Data segment
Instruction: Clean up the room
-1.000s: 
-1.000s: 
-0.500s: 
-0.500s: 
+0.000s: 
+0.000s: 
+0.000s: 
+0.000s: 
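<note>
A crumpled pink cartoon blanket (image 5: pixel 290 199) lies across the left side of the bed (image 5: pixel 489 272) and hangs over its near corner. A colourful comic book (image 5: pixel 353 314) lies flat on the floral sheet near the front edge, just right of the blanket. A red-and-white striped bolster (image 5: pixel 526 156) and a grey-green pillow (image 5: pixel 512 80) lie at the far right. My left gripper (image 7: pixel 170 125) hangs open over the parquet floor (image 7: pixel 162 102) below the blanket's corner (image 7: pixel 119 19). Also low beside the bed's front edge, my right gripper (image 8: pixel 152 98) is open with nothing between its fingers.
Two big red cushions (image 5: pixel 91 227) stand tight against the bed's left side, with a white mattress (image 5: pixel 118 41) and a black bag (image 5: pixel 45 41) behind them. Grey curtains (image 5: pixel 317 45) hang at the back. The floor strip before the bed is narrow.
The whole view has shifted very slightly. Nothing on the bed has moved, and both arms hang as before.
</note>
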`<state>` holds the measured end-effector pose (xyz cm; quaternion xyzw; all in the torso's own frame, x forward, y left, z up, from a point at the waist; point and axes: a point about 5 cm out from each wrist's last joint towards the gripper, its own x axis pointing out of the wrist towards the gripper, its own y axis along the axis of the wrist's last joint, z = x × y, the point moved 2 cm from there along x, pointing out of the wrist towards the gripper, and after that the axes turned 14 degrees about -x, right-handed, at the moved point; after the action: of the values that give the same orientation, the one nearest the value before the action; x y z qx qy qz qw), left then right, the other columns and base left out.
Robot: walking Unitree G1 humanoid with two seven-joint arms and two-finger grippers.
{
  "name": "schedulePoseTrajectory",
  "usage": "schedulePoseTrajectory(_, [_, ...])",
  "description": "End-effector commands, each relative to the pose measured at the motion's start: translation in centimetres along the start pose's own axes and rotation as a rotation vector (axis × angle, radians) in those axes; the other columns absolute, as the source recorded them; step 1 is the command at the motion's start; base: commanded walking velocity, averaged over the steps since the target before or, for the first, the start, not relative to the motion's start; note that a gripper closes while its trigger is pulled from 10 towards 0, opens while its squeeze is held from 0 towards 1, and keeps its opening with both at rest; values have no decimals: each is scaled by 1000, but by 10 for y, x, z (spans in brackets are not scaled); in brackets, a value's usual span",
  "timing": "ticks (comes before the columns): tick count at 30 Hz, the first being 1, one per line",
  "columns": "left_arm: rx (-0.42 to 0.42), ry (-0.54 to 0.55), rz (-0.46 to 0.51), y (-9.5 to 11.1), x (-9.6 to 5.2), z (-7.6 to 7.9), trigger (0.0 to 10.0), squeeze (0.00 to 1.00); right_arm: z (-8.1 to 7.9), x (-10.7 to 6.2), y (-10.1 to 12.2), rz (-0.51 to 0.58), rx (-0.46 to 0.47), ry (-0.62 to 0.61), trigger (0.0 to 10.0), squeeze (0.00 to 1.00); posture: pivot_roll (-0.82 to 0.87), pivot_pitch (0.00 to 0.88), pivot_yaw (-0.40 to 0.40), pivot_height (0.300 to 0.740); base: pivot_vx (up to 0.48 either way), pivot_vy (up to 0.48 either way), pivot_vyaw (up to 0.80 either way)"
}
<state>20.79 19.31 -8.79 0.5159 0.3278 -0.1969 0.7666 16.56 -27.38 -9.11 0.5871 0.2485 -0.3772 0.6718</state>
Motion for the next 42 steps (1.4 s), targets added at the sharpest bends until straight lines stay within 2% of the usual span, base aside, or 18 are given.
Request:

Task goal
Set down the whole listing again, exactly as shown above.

Your solution
Instruction: Clean up the room
-1.000s: 
-1.000s: 
-0.500s: 
-0.500s: 
+0.000s: 
+0.000s: 
+0.000s: 
+0.000s: 
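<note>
A crumpled pink cartoon blanket (image 5: pixel 290 199) lies across the left side of the bed (image 5: pixel 489 272) and hangs over its near corner. A colourful comic book (image 5: pixel 353 314) lies flat on the floral sheet near the front edge, just right of the blanket. A red-and-white striped bolster (image 5: pixel 526 156) and a grey-green pillow (image 5: pixel 512 80) lie at the far right. My left gripper (image 7: pixel 170 125) hangs open over the parquet floor (image 7: pixel 162 102) below the blanket's corner (image 7: pixel 119 19). Also low beside the bed's front edge, my right gripper (image 8: pixel 152 98) is open with nothing between its fingers.
Two big red cushions (image 5: pixel 91 227) stand tight against the bed's left side, with a white mattress (image 5: pixel 118 41) and a black bag (image 5: pixel 45 41) behind them. Grey curtains (image 5: pixel 317 45) hang at the back. The floor strip before the bed is narrow.
The whole view has shifted very slightly. Nothing on the bed has moved, and both arms hang as before.
</note>
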`<state>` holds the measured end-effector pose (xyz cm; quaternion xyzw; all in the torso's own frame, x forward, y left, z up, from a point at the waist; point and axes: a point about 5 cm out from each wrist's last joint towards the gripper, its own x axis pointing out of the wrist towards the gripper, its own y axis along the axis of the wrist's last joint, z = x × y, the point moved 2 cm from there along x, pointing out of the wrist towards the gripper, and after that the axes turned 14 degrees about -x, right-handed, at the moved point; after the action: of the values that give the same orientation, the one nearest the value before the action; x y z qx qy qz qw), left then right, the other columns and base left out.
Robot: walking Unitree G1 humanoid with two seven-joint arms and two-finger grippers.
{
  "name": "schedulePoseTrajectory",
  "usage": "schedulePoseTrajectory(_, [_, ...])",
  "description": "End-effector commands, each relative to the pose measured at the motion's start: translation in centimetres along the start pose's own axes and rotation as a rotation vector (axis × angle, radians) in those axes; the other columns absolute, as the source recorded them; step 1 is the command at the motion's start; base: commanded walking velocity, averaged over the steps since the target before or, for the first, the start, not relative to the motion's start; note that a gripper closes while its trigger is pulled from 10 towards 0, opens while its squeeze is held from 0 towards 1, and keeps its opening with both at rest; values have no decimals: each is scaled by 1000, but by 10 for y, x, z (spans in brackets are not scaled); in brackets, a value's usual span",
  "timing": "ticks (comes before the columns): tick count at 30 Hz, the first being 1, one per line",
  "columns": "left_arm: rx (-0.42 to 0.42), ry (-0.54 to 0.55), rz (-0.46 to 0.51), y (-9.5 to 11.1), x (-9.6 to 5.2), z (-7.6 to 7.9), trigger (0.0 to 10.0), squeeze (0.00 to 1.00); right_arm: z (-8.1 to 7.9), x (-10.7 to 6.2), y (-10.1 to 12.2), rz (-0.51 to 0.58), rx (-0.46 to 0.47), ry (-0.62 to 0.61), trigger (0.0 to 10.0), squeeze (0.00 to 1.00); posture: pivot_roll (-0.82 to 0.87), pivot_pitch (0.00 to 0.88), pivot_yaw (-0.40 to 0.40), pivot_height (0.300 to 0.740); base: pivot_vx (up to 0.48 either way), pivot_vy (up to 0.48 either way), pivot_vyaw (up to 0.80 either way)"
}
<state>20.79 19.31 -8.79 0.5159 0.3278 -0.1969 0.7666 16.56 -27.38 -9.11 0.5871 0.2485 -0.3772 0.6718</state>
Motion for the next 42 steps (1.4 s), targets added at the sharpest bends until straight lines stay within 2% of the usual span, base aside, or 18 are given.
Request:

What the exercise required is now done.